__AIM OF THE TASK__. Write only how many lines in this data include "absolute".

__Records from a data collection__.
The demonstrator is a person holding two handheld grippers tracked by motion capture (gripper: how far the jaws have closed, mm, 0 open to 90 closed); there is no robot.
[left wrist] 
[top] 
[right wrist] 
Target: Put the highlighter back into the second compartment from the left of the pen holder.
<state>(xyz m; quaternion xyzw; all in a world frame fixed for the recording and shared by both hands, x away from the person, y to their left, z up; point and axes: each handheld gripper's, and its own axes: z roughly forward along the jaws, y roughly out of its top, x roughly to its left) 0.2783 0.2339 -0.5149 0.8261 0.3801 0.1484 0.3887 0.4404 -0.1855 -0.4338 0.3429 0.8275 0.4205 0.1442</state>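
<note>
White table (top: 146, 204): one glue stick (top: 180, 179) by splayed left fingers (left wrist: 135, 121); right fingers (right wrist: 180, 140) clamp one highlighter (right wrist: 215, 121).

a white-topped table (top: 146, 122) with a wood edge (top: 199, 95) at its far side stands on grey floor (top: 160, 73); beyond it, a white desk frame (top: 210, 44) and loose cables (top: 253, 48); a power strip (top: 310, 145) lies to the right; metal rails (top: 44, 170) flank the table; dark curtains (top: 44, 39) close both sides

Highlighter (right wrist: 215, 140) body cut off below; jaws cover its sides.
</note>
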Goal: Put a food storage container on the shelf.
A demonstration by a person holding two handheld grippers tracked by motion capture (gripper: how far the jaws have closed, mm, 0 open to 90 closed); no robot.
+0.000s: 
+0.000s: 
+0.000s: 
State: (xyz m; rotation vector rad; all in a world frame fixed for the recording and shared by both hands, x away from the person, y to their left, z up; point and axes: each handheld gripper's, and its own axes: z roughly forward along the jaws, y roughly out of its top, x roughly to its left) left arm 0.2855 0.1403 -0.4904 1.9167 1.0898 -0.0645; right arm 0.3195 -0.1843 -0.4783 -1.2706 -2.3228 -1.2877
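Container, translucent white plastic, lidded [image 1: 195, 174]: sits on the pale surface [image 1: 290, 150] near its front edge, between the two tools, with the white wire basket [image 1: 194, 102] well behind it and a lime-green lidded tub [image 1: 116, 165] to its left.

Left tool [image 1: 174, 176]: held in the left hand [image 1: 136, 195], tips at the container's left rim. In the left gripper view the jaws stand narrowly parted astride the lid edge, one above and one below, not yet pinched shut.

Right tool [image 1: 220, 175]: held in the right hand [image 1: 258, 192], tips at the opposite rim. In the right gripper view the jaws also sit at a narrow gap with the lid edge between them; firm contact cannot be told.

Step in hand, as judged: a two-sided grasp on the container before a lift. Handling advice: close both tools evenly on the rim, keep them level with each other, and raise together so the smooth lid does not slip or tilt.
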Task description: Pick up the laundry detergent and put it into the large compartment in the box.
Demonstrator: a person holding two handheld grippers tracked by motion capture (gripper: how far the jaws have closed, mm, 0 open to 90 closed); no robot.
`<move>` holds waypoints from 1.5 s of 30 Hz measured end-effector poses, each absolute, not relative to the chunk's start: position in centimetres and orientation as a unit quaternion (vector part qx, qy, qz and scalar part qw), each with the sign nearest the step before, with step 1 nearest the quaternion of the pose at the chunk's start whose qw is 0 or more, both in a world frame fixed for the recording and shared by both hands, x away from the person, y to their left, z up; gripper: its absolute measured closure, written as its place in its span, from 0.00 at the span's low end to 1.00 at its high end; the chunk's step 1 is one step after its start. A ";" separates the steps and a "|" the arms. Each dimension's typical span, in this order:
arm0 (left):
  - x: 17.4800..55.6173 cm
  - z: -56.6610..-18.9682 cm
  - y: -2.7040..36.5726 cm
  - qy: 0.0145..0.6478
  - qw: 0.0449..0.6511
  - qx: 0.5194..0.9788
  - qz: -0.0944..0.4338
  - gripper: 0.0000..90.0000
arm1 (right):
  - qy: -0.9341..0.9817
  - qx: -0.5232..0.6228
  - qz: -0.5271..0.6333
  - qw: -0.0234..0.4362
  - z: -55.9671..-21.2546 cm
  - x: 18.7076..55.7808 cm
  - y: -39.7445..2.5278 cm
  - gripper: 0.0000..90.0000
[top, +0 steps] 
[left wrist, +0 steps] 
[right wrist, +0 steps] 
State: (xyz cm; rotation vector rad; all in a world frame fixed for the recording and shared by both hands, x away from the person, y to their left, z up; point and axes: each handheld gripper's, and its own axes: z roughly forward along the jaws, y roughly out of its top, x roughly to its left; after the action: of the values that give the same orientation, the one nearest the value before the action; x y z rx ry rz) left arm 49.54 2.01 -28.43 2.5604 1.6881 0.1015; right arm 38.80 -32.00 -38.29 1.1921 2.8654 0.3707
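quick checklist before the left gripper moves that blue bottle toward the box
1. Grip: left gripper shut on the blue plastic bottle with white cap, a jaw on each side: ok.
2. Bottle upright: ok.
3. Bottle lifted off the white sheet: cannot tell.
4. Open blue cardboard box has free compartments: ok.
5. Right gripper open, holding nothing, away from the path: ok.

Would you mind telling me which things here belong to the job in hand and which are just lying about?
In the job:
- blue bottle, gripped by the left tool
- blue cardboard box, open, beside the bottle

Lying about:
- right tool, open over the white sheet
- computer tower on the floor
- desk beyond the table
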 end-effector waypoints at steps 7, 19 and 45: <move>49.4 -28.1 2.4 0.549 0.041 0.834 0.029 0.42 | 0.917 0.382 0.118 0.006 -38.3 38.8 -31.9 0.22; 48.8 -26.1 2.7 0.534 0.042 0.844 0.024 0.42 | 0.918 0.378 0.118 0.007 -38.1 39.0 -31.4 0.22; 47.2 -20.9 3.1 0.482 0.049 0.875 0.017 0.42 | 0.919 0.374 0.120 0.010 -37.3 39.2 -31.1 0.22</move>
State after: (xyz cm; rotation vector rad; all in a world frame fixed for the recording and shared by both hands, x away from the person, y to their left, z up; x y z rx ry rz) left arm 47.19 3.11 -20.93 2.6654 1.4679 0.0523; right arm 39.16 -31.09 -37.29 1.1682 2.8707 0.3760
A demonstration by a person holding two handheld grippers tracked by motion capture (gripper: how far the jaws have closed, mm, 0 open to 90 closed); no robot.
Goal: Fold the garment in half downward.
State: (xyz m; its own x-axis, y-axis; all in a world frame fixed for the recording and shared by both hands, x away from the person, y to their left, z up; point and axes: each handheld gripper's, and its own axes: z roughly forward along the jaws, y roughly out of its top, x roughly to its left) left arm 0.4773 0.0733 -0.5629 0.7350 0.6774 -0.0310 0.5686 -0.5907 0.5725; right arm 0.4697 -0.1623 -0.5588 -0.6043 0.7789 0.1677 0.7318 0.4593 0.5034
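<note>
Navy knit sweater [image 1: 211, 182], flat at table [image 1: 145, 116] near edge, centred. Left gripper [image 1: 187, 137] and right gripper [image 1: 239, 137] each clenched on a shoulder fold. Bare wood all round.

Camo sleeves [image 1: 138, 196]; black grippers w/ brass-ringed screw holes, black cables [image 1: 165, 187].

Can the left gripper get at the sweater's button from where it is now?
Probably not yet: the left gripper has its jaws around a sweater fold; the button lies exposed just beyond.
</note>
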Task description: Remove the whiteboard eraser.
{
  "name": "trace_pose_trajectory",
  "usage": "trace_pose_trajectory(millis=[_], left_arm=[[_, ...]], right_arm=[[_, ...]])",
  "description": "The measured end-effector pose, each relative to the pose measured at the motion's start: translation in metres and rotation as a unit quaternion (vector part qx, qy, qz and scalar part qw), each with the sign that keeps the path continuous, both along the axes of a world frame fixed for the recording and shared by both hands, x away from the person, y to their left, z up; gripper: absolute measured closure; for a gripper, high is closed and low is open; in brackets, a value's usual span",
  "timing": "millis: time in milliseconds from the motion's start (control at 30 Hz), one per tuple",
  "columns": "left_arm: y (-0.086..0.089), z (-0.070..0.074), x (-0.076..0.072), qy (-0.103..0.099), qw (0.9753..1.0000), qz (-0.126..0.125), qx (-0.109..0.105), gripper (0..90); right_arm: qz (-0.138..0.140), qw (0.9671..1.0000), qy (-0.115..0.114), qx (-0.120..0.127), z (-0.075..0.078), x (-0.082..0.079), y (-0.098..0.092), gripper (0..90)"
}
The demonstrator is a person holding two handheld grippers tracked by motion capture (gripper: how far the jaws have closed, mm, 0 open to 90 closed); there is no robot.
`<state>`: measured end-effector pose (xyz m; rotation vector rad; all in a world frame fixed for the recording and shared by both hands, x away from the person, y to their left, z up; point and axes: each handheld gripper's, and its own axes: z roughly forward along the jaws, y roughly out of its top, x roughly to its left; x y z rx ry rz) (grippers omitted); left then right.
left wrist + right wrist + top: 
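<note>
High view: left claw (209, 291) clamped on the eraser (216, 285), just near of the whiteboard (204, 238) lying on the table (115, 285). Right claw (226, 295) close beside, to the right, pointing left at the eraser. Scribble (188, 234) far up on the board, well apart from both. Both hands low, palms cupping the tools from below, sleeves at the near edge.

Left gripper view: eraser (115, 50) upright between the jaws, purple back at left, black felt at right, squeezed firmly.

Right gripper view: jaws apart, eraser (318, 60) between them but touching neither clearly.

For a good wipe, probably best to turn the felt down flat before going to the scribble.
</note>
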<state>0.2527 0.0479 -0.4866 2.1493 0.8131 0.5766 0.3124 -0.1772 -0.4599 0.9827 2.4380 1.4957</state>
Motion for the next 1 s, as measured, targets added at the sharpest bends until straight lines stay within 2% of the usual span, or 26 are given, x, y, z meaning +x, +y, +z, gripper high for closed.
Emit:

__ANSWER TO THIS EXERCISE__. 2